Review: Talk Sweetly to Me by Courtney Milan

Review: Talk Sweetly to Me by Courtney MilanTalk Sweetly to Me by Courtney Milan
Series: Brothers Sinister #4.5
Published by Self Published on 08/19/2014
Genres: Adult, Historical Romance, Romance
Format: Ebook
Source: Amazon
Goodreads
four-stars

Nobody knows who Miss Rose Sweetly is, and she prefers it that way. She’s a shy, mathematically-minded shopkeeper’s daughter who dreams of the stars. Women like her only ever come to attention through scandal. She’ll take obscurity, thank you very much.

All of England knows who Stephen Shaughnessy is. He’s an infamous advice columnist and a known rake. When he moves into the house next door to Rose, she discovers that he’s also wickedly funny, devilishly flirtatious, and heart-stoppingly handsome. But when he takes an interest in her mathematical work, she realizes that Mr. Shaughnessy isn’t just a scandal waiting to happen. He’s waiting to happen to her…and if she’s not careful, she’ll give in to certain ruination.

Historical Romance 101 was one of the most fun experiences I’ve ever had regarding this blog, and one of the benefits is discovering new historical romances. When Amanda mentioned Talk Sweetly to Me by Courtney Milan in one of her HistRom101 posts, I immediately went to Amazon and downloaded it. This turned out to be an excellent decision because I LOVED Talk Sweetly to Me, and it will not be the last Courtney Milan book I read.

Talk Sweetly to Me is a novella done right! The two protagonists of this novel are just wonderful and I fell for them straight away. Rose is the sweetest young woman. She’s a mathematical genius (really she is), and she helps out an astronomer with his calculations. She’s staying with her sister, because her sister is very pregnant and her sister’s husband is away. And that’s where she meets Stephen.

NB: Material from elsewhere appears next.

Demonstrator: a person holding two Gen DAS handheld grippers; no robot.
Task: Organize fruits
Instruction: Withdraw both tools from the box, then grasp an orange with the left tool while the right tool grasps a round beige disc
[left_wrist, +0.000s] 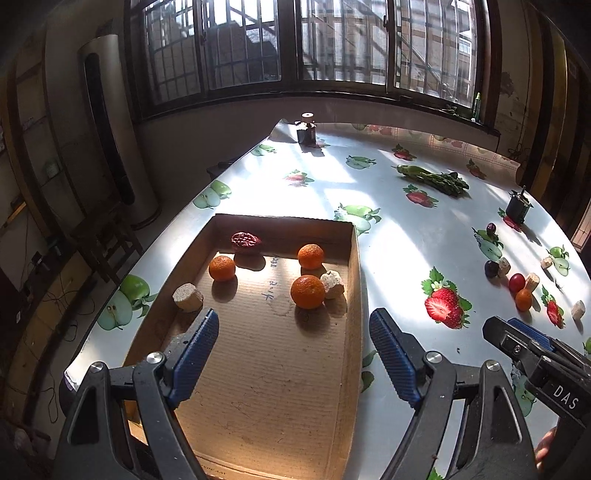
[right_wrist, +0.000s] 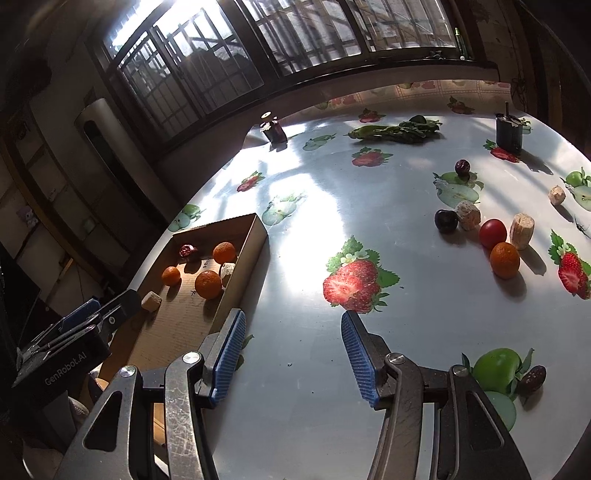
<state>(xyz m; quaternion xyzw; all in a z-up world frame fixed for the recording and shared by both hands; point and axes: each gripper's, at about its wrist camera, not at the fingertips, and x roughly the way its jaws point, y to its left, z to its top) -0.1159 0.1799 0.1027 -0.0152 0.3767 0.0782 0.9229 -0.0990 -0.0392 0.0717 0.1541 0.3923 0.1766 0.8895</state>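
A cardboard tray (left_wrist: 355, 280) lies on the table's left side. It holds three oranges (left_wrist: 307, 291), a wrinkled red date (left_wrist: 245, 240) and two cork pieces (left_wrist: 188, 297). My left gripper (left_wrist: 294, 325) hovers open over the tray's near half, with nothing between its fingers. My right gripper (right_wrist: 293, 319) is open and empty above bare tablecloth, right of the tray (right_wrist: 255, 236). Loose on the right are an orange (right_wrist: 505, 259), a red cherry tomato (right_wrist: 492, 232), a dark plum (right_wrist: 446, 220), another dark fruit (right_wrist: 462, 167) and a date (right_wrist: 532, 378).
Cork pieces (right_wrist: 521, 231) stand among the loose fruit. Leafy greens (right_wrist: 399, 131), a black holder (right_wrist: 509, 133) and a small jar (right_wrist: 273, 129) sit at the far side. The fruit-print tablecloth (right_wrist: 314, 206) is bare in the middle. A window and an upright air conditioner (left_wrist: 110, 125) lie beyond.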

Stephen is a writer, and he writes pretty sensational stuff. They say he’s a flirt, but he’s always really nice to Rose. Stephen actually really likes Rose and wants to be with her. Rose also really likes Stephen, but she has concerns. First, of course, is that he has a bit of a reputation. But there is a bigger concern for her, and that is that Rose is black, and Stephen is white.

Watching these two slowly (well sort of slowly, this is a novella after all) get together is wonderful. I think Milan did such a wonderful of dealing with the issue of race during the Victoria period, but not getting too heavy, either. It was just done so well.

There were some seriously swoony moments in this, but I especially loved the moment when Stephen found a way for Rose to watch The Transit of Venus. My heart sighed with happiness here. If you’re a fan of historical romance, or if you’re looking for a good book to start, Talk Sweetly to Me is the perfect place!

four-stars

10 Responses to “Review: Talk Sweetly to Me by Courtney Milan”

    • Quinn's Book Nook

      Not yet, but I will soon! I read the first few pages, and it felt more on the serious side, and I wanted something light and fluffy. But I will definitely be reading it soon!

  1. Cynthia

    Great review. I recently downloaded another book of hers called The Duchess War. I have heard great things about it, so I am very excited.

  2. Jennifer @ Feminist Fairy Tale Reviews

    I’m so excited you jumped into the Courtney Milan pool! She is one of my favorite current authors. This was not my favorite by her, but it is a good example of what she can do. I love that she isn’t afraid of a challenge and she is one of the few historical authors who can write a successful novella. Great review!

  3. Danielle @ Love at First Page

    I liked this one too! Courtney Milan’s books don’t always work for me – they’re sometimes not romantic/swoony enough – but I appreciate that she does something different with the genre every time and steps out of the box.
    Lovely review!

  4. Katherine @ I Wish I Lived in a Library

    I enjoyed this one and promptly swore that I was immediately going to read the rest of the Milan books that are gathering dust on my Kindle. And then I forgot. Thanks for the reminder! The Transit of Venus moment was definitely on the swoony side!